Without omitting anything, copy the data exactly.

>>

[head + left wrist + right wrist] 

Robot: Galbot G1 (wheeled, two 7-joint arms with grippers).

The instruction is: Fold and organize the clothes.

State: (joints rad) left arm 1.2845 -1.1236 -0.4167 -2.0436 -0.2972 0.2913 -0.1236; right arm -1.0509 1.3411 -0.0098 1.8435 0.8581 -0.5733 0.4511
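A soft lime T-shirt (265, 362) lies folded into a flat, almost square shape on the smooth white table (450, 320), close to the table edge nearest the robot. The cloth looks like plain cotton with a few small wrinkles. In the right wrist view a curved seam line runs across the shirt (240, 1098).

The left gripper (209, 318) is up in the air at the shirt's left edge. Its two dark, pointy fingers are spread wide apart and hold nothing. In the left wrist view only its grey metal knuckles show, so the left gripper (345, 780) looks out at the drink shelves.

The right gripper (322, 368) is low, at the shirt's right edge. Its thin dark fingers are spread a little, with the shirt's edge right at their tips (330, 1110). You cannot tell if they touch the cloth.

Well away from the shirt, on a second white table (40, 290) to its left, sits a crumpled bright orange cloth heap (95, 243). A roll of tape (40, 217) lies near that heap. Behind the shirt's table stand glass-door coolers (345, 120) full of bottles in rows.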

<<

Answer space >>
[head + left wrist + right wrist] 

Robot: Galbot G1 (wheeled, two 7-joint arms with grippers).

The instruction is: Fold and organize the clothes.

State: (joints rad) left arm 1.2845 -1.1236 -0.4167 -2.0436 -0.2972 0.2913 -0.1236; right arm -1.0509 1.3411 -0.0098 1.8435 0.8581 -0.5733 0.4511
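A soft lime T-shirt (265, 362) lies folded into a flat, almost square shape on the smooth white table (450, 320), close to the table edge nearest the robot. The cloth looks like plain cotton with a few small wrinkles. In the right wrist view a curved seam line runs across the shirt (240, 1098).

The left gripper (209, 318) is up in the air at the shirt's left edge. Its two dark, pointy fingers are spread wide apart and hold nothing. In the left wrist view only its grey metal knuckles show, so the left gripper (345, 780) looks out at the drink shelves.

The right gripper (322, 368) is low, at the shirt's right edge. Its thin dark fingers are spread a little, with the shirt's edge right at their tips (330, 1110). You cannot tell if they touch the cloth.

Well away from the shirt, on a second white table (40, 290) to its left, sits a crumpled bright orange cloth heap (95, 243). A roll of tape (40, 217) lies near that heap. Behind the shirt's table stand glass-door coolers (345, 120) full of bottles in rows.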

No further answer is needed.